## WHAT THE TASK ASKS
In the data below, begin at the line with "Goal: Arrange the" and stop after the line with "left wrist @"; output those lines exactly and no pictures.

## INFORMATION SUPPLIED
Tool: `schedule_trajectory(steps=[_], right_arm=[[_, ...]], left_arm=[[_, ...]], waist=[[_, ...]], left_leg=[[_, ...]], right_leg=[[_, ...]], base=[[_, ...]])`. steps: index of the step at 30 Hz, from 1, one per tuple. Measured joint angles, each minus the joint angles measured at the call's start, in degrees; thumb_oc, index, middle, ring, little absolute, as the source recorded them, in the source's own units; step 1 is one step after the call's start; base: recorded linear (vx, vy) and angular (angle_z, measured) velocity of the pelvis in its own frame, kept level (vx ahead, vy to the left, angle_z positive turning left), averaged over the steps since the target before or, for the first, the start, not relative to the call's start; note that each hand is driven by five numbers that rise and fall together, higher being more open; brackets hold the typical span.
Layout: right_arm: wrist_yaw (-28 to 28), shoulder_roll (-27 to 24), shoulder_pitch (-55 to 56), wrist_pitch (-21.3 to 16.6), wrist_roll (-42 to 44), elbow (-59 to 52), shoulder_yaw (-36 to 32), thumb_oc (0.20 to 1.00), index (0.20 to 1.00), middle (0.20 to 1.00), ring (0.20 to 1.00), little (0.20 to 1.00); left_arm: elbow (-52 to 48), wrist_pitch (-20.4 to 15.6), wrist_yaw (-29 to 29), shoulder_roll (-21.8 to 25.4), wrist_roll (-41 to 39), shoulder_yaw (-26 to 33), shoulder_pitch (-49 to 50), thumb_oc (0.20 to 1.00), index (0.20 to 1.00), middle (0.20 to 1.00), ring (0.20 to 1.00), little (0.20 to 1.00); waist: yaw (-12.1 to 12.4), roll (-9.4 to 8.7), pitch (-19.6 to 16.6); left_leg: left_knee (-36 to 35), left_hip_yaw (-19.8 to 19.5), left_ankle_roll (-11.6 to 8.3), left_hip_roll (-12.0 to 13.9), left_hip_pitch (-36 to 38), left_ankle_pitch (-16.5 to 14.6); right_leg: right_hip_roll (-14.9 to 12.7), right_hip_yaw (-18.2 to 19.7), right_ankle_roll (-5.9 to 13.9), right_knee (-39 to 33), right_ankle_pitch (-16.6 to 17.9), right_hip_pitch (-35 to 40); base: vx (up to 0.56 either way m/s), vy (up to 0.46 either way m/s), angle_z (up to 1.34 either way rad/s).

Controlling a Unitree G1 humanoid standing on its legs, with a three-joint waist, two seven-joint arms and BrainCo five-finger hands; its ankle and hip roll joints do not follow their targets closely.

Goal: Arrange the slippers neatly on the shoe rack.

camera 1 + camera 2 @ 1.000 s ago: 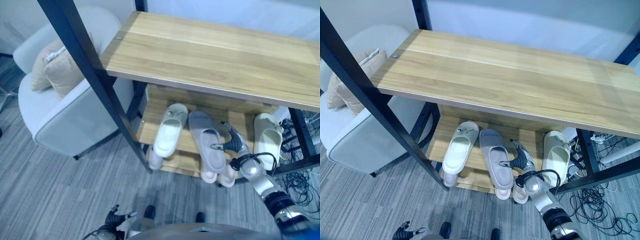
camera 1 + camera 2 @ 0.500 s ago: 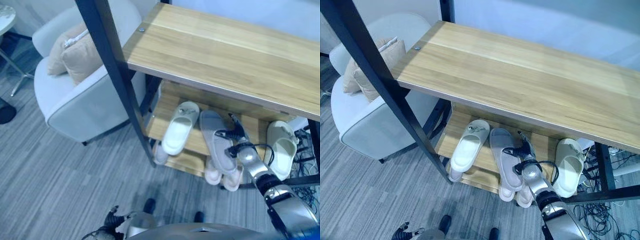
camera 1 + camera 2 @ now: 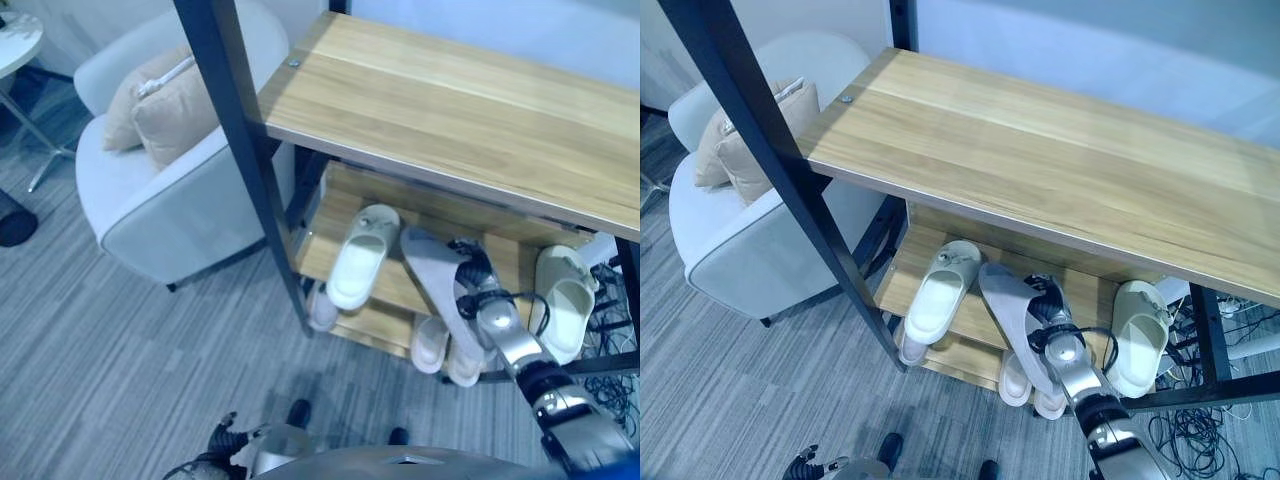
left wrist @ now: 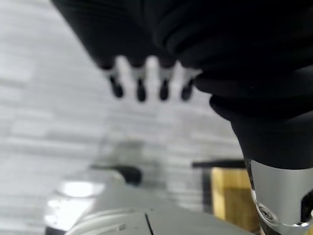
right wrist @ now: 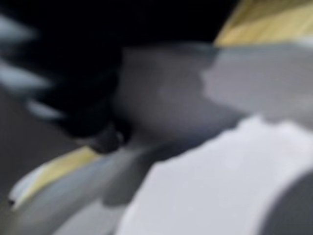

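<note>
Your right hand (image 3: 478, 290) is curled round the grey slipper (image 3: 432, 280) on the shoe rack's (image 3: 430, 120) middle shelf, tipping it on edge, likely to square it beside the cream slipper (image 3: 358, 255); left hand (image 4: 146, 83) hangs relaxed.

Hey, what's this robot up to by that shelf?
It is tidying slippers on a wooden shoe rack. Its right hand is gripping a grey slipper on the middle shelf, tipped up on its side between a white slipper and another white one. The left hand hangs idle over the floor.
</note>
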Motion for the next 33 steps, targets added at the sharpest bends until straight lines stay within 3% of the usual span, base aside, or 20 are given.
schedule_trajectory(steps=[8,11,18,23,25,27,28,29,30,31,32,33], right_arm=[[1.31,-0.18,17.20,-1.50,-1.60,-22.70,-2.45,0.200,0.200,0.200,0.200,0.200],[3.27,1.01,23.90,-2.00,-1.85,-28.71,-4.37,0.200,0.200,0.200,0.200,0.200],[8.54,-4.42,29.71,-4.80,-4.04,-34.43,-1.79,0.200,0.200,0.200,0.200,0.200],[9.07,-6.01,31.39,-5.83,-5.96,-33.43,-1.75,0.200,0.200,0.200,0.200,0.200],[8.52,-7.42,31.58,-6.41,-5.84,-32.04,-2.87,0.200,0.200,0.200,0.200,0.200],[8.54,-9.75,32.69,-6.40,-5.81,-32.12,-4.63,0.200,0.200,0.200,0.200,0.200],[8.59,-10.71,31.82,-6.31,-5.86,-32.10,-5.03,0.200,0.200,0.200,0.200,0.200],[8.42,-11.56,29.97,-6.42,-5.88,-33.28,-5.21,0.200,0.200,0.200,0.200,0.200],[8.20,-11.68,27.33,-6.46,-5.89,-34.87,-4.95,0.200,0.200,0.200,0.200,0.200],[7.90,-12.38,26.27,-6.47,-5.91,-35.92,-4.54,0.200,0.200,0.200,0.200,0.200],[7.85,-12.64,24.67,-6.51,-5.94,-36.10,-3.73,0.200,0.200,0.200,0.200,0.200],[7.94,-12.74,23.54,-6.51,-5.96,-36.59,-3.23,0.200,0.200,0.200,0.200,0.200]], left_arm=[[-0.45,0.01,-0.07,-2.03,1.11,2.14,-0.19,1.000,1.000,1.000,1.000,1.000],[-2.32,0.05,-0.05,-2.16,0.96,3.25,-0.09,1.000,1.000,1.000,1.000,1.000],[-4.99,-1.45,0.19,-2.07,-8.41,10.08,1.35,1.000,1.000,1.000,1.000,1.000],[-14.11,-4.33,1.42,-1.61,-17.15,11.15,1.45,1.000,1.000,1.000,1.000,1.000],[-20.71,-5.50,2.74,-1.29,-18.72,10.29,0.14,1.000,1.000,1.000,1.000,1.000],[-25.74,-6.46,3.70,-1.12,-19.78,7.94,-3.14,1.000,1.000,1.000,1.000,1.000],[-27.21,-7.78,3.88,-0.75,-20.68,7.57,-4.55,1.000,1.000,1.000,1.000,1.000],[-27.17,-7.97,4.57,-0.18,-21.77,7.95,-5.32,1.000,1.000,1.000,1.000,1.000],[-27.46,-7.98,5.06,0.36,-23.36,9.12,-6.02,1.000,1.000,1.000,1.000,1.000],[-28.45,-8.10,5.15,0.69,-24.15,9.59,-6.24,1.000,1.000,1.000,1.000,1.000],[-28.24,-8.29,5.10,1.15,-24.88,9.95,-6.95,1.000,1.000,1.000,1.000,1.000],[-28.38,-8.30,5.09,1.76,-25.65,10.08,-7.98,1.000,1.000,1.000,1.000,1.000]], waist=[[-3.87,2.11,-1.57],[-5.50,2.18,-1.87],[-7.26,1.29,-2.73],[-5.75,0.95,1.42],[-6.65,1.24,4.76],[-7.85,2.80,8.17],[-7.11,3.31,9.32],[-7.44,3.20,10.59],[-7.87,2.03,11.40],[-8.40,1.69,10.94],[-8.84,1.36,11.05],[-8.92,1.03,11.02]], left_leg=[[-0.30,1.68,0.01,0.43,1.29,-0.01],[-0.54,2.47,-0.01,0.64,1.61,0.00],[-0.19,5.08,-0.35,1.67,3.31,-0.45],[6.73,2.76,-1.77,2.77,0.56,-2.70],[14.01,-0.84,-2.87,2.42,-6.04,-3.52],[19.50,-0.46,-3.03,3.79,-12.55,-4.23],[23.98,2.64,-0.47,5.95,-16.55,-7.49],[28.88,4.06,-0.37,7.39,-19.41,-8.57],[37.35,3.64,-1.35,6.97,-23.26,-12.10],[42.71,3.16,-0.50,6.59,-26.85,-14.48],[46.96,3.24,-1.82,7.13,-29.43,-16.37],[49.93,3.12,-1.88,7.09,-31.97,-17.69]], right_leg=[[0.31,1.83,-0.01,0.02,0.01,0.21],[0.48,2.71,0.01,0.04,0.03,0.13],[1.37,5.76,0.15,0.01,0.49,0.05],[2.99,3.88,-0.36,0.10,0.25,1.83],[3.85,-0.59,-0.95,1.29,0.08,1.36],[4.52,-5.75,-2.29,6.00,-2.80,-1.40],[4.81,-6.38,-3.59,14.05,-6.20,-6.75],[4.35,-6.32,-3.89,23.14,-10.29,-10.90],[2.67,-5.44,-4.01,34.87,-16.40,-15.88],[1.79,-4.18,-4.36,40.52,-19.68,-19.60],[1.21,-3.85,-4.69,45.54,-22.06,-22.66],[1.03,-2.93,-4.35,48.97,-23.54,-25.39]], base=[[-0.04,-0.008,-0.11],[-0.04,-0.017,-0.12],[-0.05,-0.091,-0.23],[-0.16,-0.153,0.26],[-0.20,-0.111,1.07],[-0.14,0.002,1.37],[-0.13,0.022,0.74],[-0.12,0.070,0.28],[-0.10,0.077,0.10],[-0.10,0.091,0.00],[-0.08,0.073,-0.06],[-0.09,0.081,-0.10]])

## FINISHED TASK
Goal: Arrange the slippers neatly on the shoe rack.

camera 1 + camera 2 @ 1.000 s ago: 
camera 1 + camera 2 @ 0.500 s ago: 
camera 1 + camera 2 @ now: 
left wrist @ now: 

The exercise has been carried out completely.